> Work instruction
Retype, word for word, every line of the records below starting at the one that contains "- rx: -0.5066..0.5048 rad" and ending at the one that contains "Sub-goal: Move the"; include both of those lines and nothing more.

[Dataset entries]
+ + + +

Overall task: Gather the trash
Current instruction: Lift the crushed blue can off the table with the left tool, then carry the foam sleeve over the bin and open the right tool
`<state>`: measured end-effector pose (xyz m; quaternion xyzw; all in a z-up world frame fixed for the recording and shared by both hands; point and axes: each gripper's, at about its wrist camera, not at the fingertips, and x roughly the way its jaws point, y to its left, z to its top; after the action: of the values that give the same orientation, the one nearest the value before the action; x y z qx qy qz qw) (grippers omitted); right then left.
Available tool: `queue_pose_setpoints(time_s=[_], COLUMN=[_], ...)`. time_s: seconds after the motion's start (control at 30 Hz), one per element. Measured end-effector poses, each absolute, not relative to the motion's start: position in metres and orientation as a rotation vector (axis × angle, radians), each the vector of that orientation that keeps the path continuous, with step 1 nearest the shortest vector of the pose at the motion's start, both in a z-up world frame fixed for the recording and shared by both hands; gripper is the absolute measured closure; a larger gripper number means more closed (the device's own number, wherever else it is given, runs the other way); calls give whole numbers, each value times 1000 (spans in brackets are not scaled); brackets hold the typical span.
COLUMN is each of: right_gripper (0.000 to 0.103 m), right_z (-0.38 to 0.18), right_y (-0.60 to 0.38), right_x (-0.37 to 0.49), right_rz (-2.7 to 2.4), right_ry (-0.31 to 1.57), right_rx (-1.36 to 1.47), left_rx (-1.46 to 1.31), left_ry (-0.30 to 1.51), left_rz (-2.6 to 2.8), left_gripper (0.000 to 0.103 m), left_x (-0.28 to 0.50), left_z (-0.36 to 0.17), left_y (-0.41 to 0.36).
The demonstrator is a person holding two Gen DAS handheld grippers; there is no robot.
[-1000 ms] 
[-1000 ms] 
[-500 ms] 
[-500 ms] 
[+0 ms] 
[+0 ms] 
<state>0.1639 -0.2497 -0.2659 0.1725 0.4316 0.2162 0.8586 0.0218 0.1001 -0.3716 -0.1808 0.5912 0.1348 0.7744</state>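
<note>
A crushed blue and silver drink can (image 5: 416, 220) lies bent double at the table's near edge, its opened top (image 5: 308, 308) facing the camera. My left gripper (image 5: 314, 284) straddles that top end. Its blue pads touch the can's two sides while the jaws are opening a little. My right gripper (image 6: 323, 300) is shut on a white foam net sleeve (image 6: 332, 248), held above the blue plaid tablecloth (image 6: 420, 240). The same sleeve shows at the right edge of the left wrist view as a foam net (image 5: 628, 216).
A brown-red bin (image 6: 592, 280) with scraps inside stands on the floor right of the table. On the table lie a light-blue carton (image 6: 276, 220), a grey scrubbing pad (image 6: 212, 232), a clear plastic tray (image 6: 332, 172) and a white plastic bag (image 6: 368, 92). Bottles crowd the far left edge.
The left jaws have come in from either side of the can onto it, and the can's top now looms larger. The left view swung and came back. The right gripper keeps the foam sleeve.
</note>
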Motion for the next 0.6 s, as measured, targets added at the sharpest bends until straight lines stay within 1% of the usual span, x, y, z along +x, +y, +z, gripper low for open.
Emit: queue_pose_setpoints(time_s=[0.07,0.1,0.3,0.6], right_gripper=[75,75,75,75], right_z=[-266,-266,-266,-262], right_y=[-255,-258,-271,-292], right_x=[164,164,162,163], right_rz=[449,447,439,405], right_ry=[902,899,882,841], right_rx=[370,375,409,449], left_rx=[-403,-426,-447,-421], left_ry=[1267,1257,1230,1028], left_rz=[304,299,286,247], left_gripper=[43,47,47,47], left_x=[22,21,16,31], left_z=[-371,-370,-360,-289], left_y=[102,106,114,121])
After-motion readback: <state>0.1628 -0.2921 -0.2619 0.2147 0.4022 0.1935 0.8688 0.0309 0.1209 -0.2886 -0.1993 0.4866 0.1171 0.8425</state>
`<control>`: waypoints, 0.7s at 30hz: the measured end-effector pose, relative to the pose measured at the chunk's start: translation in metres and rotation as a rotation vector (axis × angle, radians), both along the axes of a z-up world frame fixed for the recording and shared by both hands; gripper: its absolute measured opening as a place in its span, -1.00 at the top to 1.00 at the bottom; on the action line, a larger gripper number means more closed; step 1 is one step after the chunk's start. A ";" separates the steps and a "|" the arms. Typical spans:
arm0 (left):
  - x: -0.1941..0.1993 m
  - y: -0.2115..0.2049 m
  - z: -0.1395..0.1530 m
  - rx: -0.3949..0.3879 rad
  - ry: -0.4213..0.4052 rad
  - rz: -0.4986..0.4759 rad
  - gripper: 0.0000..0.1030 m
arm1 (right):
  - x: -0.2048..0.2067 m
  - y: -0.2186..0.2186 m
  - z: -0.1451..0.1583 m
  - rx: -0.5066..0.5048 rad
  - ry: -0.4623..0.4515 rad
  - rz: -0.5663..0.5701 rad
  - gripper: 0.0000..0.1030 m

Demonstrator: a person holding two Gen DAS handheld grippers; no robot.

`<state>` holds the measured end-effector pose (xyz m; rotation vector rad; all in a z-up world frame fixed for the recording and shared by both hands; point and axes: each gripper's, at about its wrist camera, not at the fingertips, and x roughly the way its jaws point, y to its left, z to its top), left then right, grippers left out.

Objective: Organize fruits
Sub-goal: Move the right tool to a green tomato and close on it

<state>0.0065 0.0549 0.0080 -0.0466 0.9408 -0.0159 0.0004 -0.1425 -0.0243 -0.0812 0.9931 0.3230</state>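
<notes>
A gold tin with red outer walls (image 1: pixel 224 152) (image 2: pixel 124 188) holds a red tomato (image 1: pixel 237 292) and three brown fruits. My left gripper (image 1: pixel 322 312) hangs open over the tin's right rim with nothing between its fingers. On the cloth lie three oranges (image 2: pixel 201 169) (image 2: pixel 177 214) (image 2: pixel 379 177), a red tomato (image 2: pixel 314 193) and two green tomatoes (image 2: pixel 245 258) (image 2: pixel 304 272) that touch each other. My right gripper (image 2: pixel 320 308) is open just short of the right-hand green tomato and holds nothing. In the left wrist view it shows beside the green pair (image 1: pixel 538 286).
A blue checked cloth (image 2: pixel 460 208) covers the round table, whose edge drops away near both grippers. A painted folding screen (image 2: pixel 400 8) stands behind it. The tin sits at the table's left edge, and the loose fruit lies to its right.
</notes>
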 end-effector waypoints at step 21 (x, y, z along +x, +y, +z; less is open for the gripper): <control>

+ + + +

> Result for this task
  - rx: -0.5066..0.5048 rad
  - ry: -0.4623..0.4515 rad
  - rz: -0.5663..0.5701 rad
  - gripper: 0.0000..0.1030 m

Demonstrator: a person holding two Gen DAS handheld grippers; no robot.

`<state>` holds the measured end-effector pose (xyz m; rotation vector rad; all in a z-up world frame fixed for the recording and shared by both hands; point and axes: each gripper's, at about its wrist camera, not at the fingertips, and x roughly the way its jaws point, y to its left, z to its top), left then right, grippers left out.

Objective: Organize fruits
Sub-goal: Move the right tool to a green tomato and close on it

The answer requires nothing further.